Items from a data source
▬▬▬▬▬▬

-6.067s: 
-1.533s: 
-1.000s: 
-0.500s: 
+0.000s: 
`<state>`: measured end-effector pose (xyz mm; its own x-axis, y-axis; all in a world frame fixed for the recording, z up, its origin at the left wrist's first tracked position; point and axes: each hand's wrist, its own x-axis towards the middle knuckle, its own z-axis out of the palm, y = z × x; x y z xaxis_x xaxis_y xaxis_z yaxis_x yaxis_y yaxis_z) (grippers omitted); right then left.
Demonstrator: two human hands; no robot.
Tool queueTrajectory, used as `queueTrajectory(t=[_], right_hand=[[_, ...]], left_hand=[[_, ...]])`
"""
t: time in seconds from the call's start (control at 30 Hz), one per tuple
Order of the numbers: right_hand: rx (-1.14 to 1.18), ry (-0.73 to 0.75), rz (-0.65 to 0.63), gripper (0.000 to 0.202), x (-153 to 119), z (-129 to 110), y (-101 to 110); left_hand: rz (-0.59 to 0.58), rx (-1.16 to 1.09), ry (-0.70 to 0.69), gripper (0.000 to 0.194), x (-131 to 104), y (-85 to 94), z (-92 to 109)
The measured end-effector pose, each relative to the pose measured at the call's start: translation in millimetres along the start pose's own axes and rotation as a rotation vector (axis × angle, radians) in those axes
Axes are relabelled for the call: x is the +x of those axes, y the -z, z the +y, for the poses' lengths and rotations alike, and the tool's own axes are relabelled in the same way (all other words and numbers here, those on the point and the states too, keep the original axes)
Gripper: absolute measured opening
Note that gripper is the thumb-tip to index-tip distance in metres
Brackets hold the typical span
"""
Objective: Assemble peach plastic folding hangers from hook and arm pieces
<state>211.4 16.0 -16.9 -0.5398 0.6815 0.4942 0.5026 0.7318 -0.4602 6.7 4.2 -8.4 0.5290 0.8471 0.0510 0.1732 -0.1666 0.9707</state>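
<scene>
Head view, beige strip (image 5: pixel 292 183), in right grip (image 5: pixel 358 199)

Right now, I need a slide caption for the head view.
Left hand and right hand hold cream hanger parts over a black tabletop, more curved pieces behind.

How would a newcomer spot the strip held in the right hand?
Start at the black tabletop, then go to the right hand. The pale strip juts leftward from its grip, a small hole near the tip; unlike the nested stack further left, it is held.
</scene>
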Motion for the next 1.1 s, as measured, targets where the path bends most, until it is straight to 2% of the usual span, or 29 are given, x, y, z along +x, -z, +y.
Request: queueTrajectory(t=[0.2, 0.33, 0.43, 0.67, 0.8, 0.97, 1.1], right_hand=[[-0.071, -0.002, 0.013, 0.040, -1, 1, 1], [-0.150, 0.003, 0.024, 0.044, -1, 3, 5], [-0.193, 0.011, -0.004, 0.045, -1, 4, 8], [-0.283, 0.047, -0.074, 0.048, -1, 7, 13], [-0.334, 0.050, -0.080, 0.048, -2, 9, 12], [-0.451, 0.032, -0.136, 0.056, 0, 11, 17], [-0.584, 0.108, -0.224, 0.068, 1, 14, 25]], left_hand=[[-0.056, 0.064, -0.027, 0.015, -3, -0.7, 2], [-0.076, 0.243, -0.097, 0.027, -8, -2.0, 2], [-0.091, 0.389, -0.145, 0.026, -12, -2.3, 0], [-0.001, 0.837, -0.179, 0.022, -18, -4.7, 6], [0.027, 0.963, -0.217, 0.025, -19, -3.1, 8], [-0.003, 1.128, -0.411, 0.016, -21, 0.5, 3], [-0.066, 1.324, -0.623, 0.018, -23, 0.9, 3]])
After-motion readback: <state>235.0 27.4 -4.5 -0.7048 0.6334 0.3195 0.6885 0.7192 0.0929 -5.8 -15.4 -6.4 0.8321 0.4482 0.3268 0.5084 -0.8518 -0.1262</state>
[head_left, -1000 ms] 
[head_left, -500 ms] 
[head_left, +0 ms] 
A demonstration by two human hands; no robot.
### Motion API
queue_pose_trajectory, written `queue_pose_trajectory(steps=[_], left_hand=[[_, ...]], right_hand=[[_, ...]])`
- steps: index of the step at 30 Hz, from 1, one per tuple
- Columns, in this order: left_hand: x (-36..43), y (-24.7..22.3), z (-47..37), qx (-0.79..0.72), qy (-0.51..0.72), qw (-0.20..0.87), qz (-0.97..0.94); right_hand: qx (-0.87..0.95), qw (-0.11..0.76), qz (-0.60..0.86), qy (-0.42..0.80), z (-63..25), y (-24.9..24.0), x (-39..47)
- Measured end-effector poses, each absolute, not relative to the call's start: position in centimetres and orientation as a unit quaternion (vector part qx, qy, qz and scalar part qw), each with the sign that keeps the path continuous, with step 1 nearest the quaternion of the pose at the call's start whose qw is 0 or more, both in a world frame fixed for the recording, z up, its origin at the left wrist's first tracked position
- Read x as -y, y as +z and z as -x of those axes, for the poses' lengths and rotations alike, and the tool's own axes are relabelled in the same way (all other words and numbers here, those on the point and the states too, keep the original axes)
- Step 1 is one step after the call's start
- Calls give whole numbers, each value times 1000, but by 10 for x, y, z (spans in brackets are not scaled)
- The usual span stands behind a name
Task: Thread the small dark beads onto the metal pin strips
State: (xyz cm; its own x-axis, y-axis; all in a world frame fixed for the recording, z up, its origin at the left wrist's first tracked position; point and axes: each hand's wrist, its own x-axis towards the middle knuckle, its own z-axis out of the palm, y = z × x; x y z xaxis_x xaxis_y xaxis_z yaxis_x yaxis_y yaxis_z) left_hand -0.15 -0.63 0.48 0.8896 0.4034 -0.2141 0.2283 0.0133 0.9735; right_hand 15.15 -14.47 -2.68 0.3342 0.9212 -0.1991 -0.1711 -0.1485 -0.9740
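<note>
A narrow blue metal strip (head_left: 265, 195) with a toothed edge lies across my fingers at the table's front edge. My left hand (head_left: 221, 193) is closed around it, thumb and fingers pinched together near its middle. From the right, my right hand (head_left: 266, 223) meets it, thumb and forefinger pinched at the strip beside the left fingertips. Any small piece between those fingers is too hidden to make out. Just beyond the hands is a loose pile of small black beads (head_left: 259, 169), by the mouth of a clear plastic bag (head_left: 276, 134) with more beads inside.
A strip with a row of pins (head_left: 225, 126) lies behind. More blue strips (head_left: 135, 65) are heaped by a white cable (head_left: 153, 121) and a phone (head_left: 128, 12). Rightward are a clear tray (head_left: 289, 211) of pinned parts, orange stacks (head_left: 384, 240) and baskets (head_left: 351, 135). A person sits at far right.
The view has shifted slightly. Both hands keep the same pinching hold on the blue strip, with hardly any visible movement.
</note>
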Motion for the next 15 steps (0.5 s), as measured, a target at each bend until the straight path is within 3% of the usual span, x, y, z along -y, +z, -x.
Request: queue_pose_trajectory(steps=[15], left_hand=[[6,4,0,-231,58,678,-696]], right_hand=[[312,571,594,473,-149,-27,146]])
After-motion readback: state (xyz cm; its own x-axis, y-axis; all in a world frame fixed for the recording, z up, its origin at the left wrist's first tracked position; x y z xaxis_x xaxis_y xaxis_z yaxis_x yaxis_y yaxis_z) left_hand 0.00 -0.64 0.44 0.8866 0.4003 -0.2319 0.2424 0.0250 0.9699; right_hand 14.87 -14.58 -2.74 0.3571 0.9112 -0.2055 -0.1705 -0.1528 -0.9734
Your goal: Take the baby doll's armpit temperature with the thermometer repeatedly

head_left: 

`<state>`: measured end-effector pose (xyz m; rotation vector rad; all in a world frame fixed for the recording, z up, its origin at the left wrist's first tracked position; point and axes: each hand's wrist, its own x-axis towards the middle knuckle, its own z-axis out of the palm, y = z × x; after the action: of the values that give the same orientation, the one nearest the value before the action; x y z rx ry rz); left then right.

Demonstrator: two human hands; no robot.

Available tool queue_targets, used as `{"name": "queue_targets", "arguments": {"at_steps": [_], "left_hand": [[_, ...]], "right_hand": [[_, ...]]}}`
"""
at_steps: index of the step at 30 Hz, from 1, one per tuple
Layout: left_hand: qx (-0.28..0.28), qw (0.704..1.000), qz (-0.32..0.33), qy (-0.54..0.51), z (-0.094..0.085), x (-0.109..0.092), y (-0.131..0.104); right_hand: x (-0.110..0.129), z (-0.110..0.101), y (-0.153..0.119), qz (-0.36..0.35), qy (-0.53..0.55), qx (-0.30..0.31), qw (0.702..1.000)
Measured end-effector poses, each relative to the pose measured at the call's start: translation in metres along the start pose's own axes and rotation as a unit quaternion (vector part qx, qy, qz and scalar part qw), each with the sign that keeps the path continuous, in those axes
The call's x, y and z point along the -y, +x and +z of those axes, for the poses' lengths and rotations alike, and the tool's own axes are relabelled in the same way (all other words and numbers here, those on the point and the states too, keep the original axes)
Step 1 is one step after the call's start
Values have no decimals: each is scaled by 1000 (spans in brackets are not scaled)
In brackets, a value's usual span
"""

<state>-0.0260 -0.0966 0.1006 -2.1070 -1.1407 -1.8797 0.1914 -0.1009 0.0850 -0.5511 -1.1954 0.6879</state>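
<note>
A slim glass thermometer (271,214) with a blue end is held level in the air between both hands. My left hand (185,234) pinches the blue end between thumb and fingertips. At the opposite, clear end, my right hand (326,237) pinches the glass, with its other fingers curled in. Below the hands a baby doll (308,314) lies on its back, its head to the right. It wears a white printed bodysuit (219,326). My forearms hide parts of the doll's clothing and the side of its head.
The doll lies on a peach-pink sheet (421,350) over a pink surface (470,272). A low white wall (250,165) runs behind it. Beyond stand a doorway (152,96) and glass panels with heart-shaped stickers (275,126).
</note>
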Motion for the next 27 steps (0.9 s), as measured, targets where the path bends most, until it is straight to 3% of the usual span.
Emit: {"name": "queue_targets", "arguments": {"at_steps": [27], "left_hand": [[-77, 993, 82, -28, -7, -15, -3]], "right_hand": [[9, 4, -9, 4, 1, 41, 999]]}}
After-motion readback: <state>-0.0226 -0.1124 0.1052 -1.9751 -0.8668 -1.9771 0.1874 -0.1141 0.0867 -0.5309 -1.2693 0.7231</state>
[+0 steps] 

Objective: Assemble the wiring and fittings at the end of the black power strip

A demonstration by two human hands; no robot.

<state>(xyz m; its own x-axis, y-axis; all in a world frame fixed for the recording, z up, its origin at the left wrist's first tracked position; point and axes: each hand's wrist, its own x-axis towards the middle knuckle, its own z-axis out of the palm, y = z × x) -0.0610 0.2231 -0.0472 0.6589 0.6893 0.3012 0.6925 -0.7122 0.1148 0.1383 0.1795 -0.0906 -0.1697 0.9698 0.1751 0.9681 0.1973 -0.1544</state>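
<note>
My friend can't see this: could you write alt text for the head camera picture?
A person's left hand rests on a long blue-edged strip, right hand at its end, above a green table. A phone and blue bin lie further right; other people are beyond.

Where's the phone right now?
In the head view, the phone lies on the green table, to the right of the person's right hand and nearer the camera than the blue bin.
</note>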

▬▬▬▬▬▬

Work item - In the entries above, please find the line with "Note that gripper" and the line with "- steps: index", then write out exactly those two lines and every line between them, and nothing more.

Exercise solution -
Note that gripper is the thumb-tip to index-tip distance in metres
Brackets hold the typical span
"""
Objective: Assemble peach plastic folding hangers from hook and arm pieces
<state>211.4 16.0 -16.9 -0.5398 0.6815 0.4942 0.5026 0.7318 -0.4602 6.7 4.2 -8.4 0.5290 0.8471 0.0510 0.1732 -0.1666 0.9707</state>
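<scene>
Head view, beige strip (image 5: pixel 292 183), in right grip (image 5: pixel 358 199)

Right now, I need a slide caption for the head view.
Left hand and right hand hold cream hanger parts over a black tabletop, more curved pieces behind.

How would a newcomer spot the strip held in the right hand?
Start at the black tabletop, then go to the right hand. The pale strip juts leftward from its grip, a small hole near the tip; unlike the nested stack further left, it is held.
</scene>
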Motion for the next 1.1 s, as measured, targets where the path bends most, until it is straight to 2% of the usual span, or 29 are given, x, y, z along +x, -z, +y.
Request: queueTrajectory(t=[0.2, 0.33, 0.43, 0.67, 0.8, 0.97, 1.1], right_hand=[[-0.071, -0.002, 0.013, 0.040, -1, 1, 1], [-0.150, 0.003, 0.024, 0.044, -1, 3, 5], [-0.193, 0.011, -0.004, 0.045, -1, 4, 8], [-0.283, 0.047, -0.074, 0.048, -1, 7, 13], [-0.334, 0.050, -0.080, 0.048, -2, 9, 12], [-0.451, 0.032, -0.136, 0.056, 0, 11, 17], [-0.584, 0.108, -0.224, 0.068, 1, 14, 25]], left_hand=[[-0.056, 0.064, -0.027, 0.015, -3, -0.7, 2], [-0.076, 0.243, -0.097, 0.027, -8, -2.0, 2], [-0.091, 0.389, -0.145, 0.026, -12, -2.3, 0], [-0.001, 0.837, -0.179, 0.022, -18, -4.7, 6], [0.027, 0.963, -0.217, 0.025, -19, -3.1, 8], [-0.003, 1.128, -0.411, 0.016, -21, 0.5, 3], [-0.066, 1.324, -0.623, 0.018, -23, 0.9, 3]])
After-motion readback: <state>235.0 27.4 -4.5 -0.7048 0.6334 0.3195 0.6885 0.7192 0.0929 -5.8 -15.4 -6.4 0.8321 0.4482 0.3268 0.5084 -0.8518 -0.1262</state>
[head_left, -1000 ms] 
[head_left, -500 ms] 
[head_left, +0 ms] 
A demonstration by two human hands; no robot.
### Motion API
queue_pose_trajectory, written `queue_pose_trajectory(steps=[_], left_hand=[[_, ...]], right_hand=[[_, ...]])`
- steps: index of the step at 30 Hz, from 1, one per tuple

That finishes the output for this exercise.